Last week, OpentheGovernment.org, a pro-transparency group, released their annual report on government secrecy. The 2011 Secrecy Report presents a wide breadth of information regarding government transparency. The report recalls and expands upon many of the items discussed in the 2011 Knight Open Government Survey including aggregate FOIA data, cost of FOIA, and backlogs. We are interested in seeing what Openthegovernment.org explores beyond the scope of the 2011 Knight Survey and how their results help to expose shortcomings in transparency found in both reports.

FRINFORMSUM has explored a number of issues over the past several months that the report also mentions. The successes and inadequacies of the Department of Justice’s FOIA assessment are reiterated. Additionally, FRINFORMSUM provided a number of updates on high-profile whistleblower cases, the 2011 Secrecy Report succinctly discusses whistleblowers from a quantitative, “just the numbers” perspective without diving into the minutiae of secrecy policy and historical precedent.

This chart shows the funds recovered by the federal government in whistleblower cases.
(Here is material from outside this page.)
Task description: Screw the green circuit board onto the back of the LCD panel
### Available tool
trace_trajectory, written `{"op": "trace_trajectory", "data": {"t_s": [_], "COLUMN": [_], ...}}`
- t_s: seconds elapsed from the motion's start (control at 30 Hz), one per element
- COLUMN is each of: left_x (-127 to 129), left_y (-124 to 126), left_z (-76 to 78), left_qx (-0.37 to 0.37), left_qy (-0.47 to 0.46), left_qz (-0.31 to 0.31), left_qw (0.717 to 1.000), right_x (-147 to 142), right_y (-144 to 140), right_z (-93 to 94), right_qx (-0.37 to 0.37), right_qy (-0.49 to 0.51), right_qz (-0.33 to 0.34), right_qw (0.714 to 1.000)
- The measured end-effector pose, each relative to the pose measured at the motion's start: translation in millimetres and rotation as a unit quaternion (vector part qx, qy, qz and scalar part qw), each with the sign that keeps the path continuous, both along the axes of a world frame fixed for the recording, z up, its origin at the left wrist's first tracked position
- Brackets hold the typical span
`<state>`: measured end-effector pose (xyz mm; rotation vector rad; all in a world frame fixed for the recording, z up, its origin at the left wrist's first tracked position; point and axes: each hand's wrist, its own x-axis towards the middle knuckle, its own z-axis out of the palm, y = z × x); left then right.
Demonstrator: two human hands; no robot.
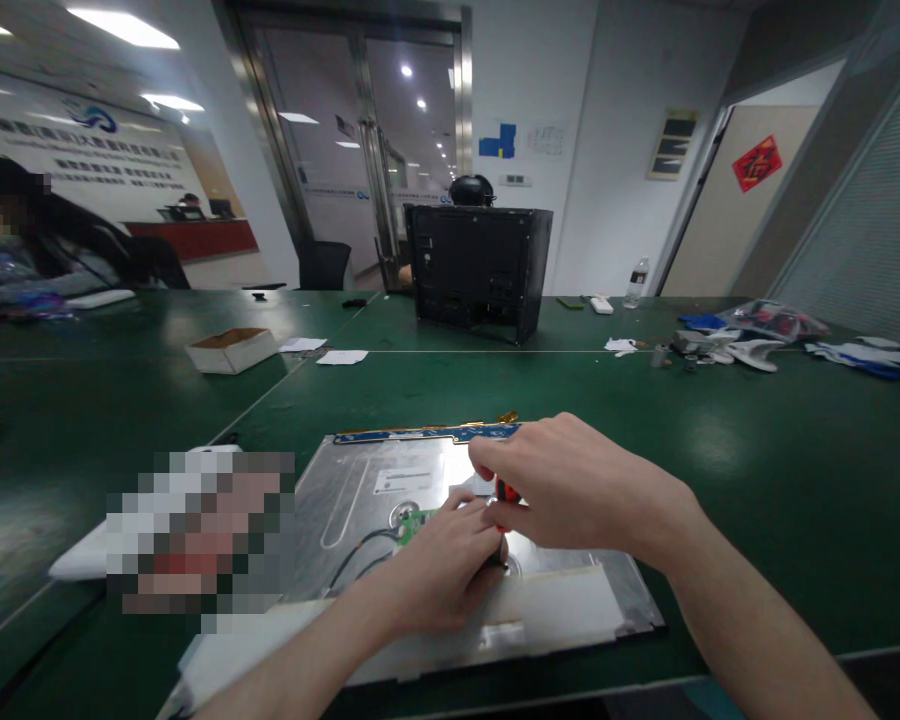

Delays in FOIA processing are only peripherally mentioned in the 2011 Knight Report, but OpentheGovernment.org gives the topic a more thorough treatment. Using an online tool called MuckRock, the survey presented FOIA waiting times for five significant agencies. Performance varied across the board when measuring wait times based on the government’s own system for prioritizing requests. The 2011 Knight Survey found evidence that the process of consultations was a source of friction within the FOIA process. Similarly to the current and previous Knight Surveys, OpentheGovernment.org cites existing backlogs, personnel issues, and inadequate resources and systems as likely causes of long wait times.

This chart shows the variation in speed with which agencies process different kinds of requests.

OpentheGovernment.org tried to dig deeper into what is causing the delays. On MuckRock, they uncovered a request for the administrative notes for the five oldest FOIA/Privacy Act requests at the Defense Intelligence Agency. The DIA has yet to fulfill the request with a final response. OpentheGovernment.org claims that these processing notes would shed light on potential problems within FOIA offices.

Even though it contains numerous well-reasoned and researched sections, the 2011 Secrecy Report is not without shortcomings. Steven Aftergood at the Federation of American Scientists makes the claim that the decrease in Presidential signing statements is not necessarily a good thing. Signing statements that question the legitimacy of legislation are essentially public declarations of noncompliance; thus, these statements provide transparency for the disposition of the executive branch.

The issue of nuclear transparency is also mentioned in the 2011 Secrecy Report. In two separate stories, FRINFORMSUM has been critical of the direction that nuclear transparency is trending under the Obama administration. OpentheGovernment.org rightly praises the Administration for revealing the size of the nuclear stockpile in May 2010 and releasing an unclassified Nuclear Posture Review. However, the Administration’s record on nuclear transparency is a mix of positive and negative signals and the 2011 Secrecy Report does not adequately address these shortcomings. Two major documents involving nuclear weapons have come out over the past three months that cast doubt on a major shift towards increased transparency. Both the 2011 Department of Defense report on China’s military and the first START fact sheet demonstrate retreats from previous levels of transparency.

Nevertheless, these shortcomings do not overshadow the numerous qualities of this report. The 2011 Secrecy Report addresses a wide range of transparency issues and provides in-depth analysis of several key indicators that have not been explored by other recent transparency surveys.